Write each line again exactly as it is, from the opening line of the records below through the one containing "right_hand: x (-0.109", and add nothing.

· · · ·

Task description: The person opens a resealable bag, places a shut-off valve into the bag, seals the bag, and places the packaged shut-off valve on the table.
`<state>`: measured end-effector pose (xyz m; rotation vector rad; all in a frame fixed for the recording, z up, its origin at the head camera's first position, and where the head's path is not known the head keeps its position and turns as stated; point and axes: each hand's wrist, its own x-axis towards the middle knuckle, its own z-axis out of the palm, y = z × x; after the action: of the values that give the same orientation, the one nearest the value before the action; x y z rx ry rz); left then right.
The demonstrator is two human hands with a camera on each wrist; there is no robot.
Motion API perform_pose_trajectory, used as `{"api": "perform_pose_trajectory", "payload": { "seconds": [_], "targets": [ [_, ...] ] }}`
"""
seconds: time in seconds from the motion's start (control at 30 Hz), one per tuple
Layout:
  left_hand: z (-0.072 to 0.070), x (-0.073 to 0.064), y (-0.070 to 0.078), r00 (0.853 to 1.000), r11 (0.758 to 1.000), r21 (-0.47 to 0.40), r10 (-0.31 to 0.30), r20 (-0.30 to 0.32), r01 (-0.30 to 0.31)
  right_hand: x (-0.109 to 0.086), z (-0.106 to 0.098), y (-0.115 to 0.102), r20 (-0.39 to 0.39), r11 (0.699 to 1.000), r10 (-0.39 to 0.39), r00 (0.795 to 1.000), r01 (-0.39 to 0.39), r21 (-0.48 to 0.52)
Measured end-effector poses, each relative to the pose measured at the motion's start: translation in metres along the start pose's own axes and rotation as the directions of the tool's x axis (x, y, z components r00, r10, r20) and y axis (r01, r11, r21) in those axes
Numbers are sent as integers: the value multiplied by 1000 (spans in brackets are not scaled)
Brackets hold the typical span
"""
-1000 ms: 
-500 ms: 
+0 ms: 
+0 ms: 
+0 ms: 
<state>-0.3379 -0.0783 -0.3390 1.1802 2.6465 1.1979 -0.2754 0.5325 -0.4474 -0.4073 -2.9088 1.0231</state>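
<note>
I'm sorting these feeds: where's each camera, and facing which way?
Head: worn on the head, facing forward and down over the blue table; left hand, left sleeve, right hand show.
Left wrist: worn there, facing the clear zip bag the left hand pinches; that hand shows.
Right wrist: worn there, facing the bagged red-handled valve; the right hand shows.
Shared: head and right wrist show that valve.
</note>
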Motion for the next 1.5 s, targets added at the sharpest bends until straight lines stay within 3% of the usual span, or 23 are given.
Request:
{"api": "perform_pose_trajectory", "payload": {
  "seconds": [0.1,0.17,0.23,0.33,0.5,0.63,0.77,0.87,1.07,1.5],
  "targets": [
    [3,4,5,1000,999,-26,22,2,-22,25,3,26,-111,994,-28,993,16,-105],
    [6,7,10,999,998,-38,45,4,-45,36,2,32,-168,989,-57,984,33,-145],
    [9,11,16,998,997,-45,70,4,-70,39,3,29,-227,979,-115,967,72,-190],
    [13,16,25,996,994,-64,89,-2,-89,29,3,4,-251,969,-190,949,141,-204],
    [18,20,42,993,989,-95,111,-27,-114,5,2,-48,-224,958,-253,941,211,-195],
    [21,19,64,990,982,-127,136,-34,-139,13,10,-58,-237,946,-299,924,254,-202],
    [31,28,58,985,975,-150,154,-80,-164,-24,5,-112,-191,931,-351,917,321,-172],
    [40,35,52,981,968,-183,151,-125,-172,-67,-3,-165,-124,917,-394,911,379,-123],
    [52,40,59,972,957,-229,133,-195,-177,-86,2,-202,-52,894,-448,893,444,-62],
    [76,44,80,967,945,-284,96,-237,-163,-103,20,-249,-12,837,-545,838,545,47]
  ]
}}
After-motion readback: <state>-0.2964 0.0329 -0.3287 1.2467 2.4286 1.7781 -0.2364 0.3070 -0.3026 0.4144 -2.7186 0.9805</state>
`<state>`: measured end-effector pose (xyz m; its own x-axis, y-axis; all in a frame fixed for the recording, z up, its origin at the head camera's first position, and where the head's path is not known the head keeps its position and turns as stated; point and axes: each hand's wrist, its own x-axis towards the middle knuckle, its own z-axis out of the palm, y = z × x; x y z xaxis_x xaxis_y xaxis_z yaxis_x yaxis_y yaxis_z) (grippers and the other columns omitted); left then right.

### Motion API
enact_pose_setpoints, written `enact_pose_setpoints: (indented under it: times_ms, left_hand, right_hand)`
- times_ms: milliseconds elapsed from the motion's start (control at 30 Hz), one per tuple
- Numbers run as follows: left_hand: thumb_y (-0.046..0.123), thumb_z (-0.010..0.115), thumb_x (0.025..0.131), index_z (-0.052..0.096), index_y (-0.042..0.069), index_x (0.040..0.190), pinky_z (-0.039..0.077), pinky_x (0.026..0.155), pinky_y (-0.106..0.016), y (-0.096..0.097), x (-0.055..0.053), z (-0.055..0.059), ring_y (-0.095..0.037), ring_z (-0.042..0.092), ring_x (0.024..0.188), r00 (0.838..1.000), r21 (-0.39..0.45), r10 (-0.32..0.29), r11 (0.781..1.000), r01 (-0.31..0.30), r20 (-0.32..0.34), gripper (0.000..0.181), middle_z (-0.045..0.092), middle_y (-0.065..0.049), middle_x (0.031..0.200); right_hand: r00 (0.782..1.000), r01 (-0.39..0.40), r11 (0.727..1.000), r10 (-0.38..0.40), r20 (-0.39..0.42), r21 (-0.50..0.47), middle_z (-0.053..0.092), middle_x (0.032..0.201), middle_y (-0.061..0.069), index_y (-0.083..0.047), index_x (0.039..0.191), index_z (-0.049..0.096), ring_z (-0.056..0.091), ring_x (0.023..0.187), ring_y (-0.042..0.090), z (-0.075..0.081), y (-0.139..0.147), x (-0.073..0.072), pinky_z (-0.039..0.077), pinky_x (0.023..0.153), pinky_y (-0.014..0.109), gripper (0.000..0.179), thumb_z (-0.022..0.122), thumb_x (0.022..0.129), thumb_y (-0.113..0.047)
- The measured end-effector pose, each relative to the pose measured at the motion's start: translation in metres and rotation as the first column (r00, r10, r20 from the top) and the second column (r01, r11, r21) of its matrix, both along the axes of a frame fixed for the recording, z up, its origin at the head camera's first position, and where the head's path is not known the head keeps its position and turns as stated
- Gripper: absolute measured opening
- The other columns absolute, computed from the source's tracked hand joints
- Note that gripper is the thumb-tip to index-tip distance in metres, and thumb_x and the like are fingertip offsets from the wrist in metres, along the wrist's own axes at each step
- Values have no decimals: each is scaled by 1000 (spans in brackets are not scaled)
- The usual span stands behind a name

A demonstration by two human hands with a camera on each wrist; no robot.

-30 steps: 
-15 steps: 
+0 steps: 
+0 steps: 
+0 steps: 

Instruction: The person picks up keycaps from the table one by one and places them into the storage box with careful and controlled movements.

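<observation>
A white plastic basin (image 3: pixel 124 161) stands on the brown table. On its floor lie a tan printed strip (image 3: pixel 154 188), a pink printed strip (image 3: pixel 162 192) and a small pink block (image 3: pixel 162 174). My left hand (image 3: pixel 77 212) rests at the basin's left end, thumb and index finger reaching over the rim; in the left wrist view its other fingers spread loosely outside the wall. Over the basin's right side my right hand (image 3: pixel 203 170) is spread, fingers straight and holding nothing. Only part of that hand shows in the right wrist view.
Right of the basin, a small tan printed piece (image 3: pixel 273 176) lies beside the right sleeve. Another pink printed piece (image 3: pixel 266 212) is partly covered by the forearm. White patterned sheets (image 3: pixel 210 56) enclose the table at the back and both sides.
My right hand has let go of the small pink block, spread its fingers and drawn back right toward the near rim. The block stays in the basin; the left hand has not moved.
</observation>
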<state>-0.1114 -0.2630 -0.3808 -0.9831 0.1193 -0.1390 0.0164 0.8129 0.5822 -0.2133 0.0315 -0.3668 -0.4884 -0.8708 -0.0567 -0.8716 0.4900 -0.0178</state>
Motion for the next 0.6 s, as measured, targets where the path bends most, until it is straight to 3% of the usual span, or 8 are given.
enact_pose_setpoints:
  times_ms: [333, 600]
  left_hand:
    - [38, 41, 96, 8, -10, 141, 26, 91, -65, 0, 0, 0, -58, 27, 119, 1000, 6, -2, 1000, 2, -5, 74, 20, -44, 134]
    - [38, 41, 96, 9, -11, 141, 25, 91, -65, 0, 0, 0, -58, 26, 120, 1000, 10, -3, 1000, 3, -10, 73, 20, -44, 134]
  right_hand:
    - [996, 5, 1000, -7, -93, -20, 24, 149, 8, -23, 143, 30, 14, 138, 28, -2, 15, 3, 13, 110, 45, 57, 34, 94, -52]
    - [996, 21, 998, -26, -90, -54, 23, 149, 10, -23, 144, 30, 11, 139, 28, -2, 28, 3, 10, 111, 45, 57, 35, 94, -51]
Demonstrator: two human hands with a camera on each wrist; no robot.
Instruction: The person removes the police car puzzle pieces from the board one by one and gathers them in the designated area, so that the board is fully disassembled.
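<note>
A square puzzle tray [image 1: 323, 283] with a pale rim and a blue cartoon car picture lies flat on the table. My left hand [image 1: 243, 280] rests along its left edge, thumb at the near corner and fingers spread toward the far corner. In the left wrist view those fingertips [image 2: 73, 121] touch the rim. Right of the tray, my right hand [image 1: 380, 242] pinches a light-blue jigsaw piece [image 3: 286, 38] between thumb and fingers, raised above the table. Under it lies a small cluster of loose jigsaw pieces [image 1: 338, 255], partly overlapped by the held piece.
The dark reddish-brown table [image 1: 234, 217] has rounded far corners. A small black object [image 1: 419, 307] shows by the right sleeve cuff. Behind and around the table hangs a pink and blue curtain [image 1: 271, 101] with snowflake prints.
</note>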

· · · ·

Response to this exercise:
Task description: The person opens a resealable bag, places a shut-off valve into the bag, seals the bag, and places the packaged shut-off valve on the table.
`<state>`: measured end-effector pose (xyz m; rotation vector rad; all in a frame fixed for the recording, z up, its origin at the head camera's first position, and where the head's path is not known the head keeps its position and turns as stated; point and axes: each hand's wrist, its own x-axis towards the middle knuckle, its own z-axis out of the palm, y = z × x; after the action: of the values that give the same orientation, the one nearest the value before the action; x y z rx ry rz); left then right.
The demonstrator is two human hands with a camera on each wrist; there is no robot.
Motion API perform_pose_trajectory, used as `{"api": "perform_pose_trajectory", "payload": { "seconds": [_], "targets": [ [_, ...] ] }}`
"""
seconds: time in seconds from the motion's start (control at 30 Hz), one per tuple
Layout:
  left_hand: z (-0.072 to 0.070), x (-0.073 to 0.064), y (-0.070 to 0.078), r00 (0.853 to 1.000), r11 (0.758 to 1.000), r21 (-0.47 to 0.40), r10 (-0.31 to 0.30), r20 (-0.30 to 0.32), r01 (-0.30 to 0.31)
  right_hand: x (-0.109 to 0.086), z (-0.106 to 0.098), y (-0.115 to 0.102), r20 (-0.39 to 0.39), r11 (0.699 to 1.000), r10 (-0.39 to 0.39), r00 (0.795 to 1.000), r01 (-0.39 to 0.39), r21 (-0.48 to 0.52)

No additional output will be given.